■ Instructions to follow ■
A verbatim transcript of the data below is required, images omitted.

■ Given material ■
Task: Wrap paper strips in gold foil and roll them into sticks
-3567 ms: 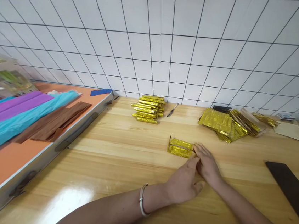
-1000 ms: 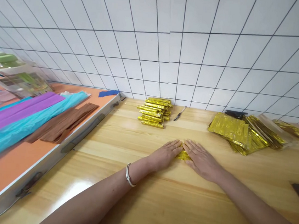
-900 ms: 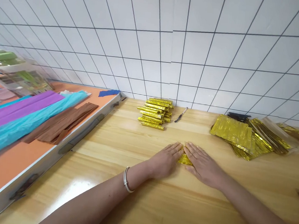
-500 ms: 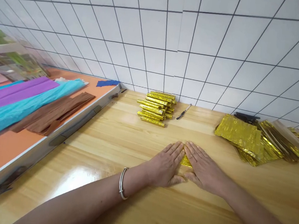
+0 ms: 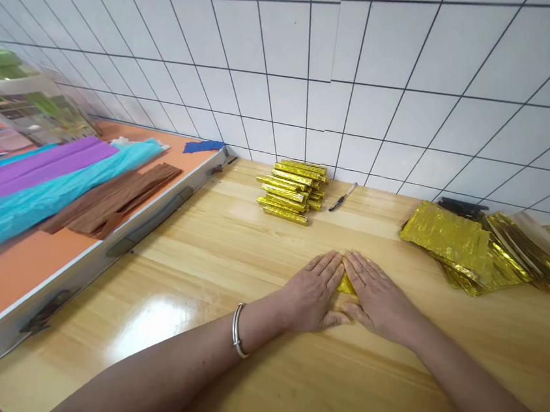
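Foil piece [image 5: 346,285]: gold, on the wooden table [image 5: 230,254] under both hands; a small triangle shows, narrow toward the tiled wall [image 5: 389,54], wide toward the person.
Long axis: hidden by the fingers, so its direction cannot be told; the bare near edge runs left to right.
Left hand [image 5: 312,292]: palm down, fingers extended and together, slanting to the right and away over the foil's left part; flattened, not closed round anything.
Right hand [image 5: 380,299]: likewise flat, fingers slanting to the left and away over the right part; its thumb is spread, close to the left one, contact unclear.
Foil rolls [image 5: 291,191]: stacked beyond the hands, lengthwise roughly left to right.
Pen [image 5: 343,198]: beside the rolls, dark end nearer the person.
Foil sheets [image 5: 448,237]: overlapping, to the right.
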Demonstrator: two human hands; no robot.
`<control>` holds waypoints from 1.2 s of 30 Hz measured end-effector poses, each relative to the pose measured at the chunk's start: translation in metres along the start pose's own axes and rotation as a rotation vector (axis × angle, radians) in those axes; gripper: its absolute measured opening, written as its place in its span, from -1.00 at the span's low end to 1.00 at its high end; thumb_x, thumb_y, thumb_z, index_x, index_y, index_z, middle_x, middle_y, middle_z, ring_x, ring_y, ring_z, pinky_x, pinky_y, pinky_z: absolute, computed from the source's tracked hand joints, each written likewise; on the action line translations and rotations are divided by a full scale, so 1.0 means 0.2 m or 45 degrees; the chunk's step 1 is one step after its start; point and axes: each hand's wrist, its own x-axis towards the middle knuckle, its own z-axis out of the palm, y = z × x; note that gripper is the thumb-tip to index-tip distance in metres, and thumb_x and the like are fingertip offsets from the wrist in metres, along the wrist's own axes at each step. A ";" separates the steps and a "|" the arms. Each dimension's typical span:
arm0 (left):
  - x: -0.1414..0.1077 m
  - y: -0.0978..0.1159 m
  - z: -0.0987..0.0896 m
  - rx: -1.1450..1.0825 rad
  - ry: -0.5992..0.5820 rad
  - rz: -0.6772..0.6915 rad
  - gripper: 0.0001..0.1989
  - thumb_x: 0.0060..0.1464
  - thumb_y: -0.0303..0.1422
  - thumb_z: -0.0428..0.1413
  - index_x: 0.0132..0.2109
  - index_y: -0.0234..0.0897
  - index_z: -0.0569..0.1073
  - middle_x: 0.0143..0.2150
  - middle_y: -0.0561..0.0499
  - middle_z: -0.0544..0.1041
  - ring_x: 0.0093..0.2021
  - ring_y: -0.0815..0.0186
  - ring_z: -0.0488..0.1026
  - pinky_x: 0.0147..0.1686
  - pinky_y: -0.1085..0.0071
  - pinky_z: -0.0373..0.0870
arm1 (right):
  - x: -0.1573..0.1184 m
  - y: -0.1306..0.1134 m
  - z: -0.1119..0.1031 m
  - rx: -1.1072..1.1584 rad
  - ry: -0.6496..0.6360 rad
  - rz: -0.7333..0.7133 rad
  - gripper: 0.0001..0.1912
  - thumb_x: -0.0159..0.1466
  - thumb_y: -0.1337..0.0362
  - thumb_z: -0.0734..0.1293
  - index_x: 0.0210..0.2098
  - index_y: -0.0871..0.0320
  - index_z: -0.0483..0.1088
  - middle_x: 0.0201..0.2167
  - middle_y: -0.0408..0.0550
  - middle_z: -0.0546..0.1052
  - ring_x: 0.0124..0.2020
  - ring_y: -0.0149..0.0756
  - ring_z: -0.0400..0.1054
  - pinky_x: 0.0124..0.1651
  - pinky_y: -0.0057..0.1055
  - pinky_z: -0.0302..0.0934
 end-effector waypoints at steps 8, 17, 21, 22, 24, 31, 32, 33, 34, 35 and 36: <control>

■ Your response ■
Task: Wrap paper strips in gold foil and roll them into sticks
-3567 ms: 
-1000 ms: 
-900 ms: 
-500 ms: 
+0 ms: 
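Foil piece [image 5: 346,285]: gold, on the wooden table [image 5: 230,254] under both hands; a small triangle shows, narrow toward the tiled wall [image 5: 389,54], wide toward the person.
Long axis: hidden by the fingers, so its direction cannot be told; the bare near edge runs left to right.
Left hand [image 5: 312,292]: palm down, fingers extended and together, slanting to the right and away over the foil's left part; flattened, not closed round anything.
Right hand [image 5: 380,299]: likewise flat, fingers slanting to the left and away over the right part; its thumb is spread, close to the left one, contact unclear.
Foil rolls [image 5: 291,191]: stacked beyond the hands, lengthwise roughly left to right.
Pen [image 5: 343,198]: beside the rolls, dark end nearer the person.
Foil sheets [image 5: 448,237]: overlapping, to the right.
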Demonstrator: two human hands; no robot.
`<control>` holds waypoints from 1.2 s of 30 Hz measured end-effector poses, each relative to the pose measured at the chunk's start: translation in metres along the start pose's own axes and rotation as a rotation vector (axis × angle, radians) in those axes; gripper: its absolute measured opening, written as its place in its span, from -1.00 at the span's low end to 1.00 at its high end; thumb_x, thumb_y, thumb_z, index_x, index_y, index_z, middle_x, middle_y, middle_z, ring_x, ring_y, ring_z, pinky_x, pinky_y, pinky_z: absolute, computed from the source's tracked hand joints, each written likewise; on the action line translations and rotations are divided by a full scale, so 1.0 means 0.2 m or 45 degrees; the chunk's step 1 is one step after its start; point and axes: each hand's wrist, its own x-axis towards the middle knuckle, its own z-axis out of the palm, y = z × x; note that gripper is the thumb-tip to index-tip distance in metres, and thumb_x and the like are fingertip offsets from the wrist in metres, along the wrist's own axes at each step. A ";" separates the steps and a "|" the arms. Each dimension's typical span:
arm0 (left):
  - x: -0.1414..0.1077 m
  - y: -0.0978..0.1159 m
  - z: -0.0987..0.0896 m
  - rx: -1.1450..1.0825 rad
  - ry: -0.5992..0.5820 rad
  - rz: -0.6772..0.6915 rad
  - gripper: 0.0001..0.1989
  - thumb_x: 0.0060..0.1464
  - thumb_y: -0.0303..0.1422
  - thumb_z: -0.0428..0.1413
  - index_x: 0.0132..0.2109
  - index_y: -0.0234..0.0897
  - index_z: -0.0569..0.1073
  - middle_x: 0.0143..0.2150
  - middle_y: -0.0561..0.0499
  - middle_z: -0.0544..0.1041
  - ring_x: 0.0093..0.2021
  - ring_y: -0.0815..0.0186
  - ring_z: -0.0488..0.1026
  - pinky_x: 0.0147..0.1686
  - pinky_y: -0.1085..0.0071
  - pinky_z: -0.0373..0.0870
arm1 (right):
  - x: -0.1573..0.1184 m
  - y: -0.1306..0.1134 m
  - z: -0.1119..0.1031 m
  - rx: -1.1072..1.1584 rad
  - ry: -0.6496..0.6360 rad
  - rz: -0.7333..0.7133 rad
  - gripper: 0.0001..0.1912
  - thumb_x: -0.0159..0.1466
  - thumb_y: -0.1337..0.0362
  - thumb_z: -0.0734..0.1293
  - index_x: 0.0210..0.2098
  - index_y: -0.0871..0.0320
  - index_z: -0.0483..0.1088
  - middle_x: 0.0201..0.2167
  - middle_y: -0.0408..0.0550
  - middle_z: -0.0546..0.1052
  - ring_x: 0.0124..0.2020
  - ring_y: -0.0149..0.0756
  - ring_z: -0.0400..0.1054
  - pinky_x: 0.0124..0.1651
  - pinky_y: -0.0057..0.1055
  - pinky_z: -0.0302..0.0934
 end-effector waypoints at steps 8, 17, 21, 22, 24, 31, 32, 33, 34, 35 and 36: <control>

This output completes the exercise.